Assignment: From the first line of the data below through the line holding "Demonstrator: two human", write out each line exactly as it stands.

*****

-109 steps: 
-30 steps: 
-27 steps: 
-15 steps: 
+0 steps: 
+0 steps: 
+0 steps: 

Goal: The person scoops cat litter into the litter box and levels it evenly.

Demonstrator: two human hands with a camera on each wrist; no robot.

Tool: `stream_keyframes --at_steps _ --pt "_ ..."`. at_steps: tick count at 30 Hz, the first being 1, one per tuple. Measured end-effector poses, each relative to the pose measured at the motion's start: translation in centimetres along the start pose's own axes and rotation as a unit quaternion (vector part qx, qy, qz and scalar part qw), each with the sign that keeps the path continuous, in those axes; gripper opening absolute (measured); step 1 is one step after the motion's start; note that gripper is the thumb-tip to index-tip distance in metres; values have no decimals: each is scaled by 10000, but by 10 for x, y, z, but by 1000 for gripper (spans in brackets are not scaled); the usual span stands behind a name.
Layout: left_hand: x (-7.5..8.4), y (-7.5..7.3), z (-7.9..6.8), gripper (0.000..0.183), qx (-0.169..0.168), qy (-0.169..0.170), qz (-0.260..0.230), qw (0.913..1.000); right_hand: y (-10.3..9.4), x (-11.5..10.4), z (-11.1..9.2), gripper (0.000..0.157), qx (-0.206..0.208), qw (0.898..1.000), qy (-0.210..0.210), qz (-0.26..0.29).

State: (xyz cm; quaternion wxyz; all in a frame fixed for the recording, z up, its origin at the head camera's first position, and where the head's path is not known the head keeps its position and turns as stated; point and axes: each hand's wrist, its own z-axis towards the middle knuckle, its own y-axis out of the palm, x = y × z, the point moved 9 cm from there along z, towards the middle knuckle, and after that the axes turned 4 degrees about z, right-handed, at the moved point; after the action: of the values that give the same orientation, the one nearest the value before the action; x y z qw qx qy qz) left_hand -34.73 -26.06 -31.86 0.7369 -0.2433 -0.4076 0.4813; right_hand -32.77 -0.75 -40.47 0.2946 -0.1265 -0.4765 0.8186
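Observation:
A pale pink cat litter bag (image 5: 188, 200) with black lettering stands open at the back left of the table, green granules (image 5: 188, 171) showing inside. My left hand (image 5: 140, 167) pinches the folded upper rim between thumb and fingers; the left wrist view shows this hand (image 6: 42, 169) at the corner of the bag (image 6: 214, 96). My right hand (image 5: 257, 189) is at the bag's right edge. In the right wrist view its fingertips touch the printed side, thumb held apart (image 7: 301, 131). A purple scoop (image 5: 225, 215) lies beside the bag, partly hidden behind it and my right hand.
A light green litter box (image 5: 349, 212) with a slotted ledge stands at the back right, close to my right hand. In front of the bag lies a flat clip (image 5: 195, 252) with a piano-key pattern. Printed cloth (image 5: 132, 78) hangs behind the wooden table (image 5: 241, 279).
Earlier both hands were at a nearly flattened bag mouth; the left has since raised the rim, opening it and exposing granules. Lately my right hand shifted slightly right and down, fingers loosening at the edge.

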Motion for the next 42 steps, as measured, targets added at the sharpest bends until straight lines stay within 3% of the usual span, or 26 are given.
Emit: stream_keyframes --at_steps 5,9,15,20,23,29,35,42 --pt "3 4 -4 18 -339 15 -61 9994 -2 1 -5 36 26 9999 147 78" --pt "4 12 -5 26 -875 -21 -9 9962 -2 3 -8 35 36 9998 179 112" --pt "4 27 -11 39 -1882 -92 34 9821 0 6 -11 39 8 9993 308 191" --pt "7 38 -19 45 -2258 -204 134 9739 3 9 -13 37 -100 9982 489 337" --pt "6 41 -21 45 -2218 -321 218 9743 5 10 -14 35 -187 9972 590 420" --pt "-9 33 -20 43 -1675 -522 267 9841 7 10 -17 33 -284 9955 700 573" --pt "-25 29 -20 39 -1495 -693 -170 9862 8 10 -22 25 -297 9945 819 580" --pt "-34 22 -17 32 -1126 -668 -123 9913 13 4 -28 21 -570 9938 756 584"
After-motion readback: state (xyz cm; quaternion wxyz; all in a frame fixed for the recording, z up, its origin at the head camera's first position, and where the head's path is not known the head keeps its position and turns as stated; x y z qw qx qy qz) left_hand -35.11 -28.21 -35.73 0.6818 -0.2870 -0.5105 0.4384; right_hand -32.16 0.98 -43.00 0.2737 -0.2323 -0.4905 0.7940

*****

Answer box:
-109 steps: 
-30 steps: 
-27 steps: 
-15 steps: 
+0 steps: 
+0 steps: 
+0 steps: 

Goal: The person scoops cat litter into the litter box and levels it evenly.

Demonstrator: two human hands with a camera on each wrist; no robot.

No additional work is needed on this exercise.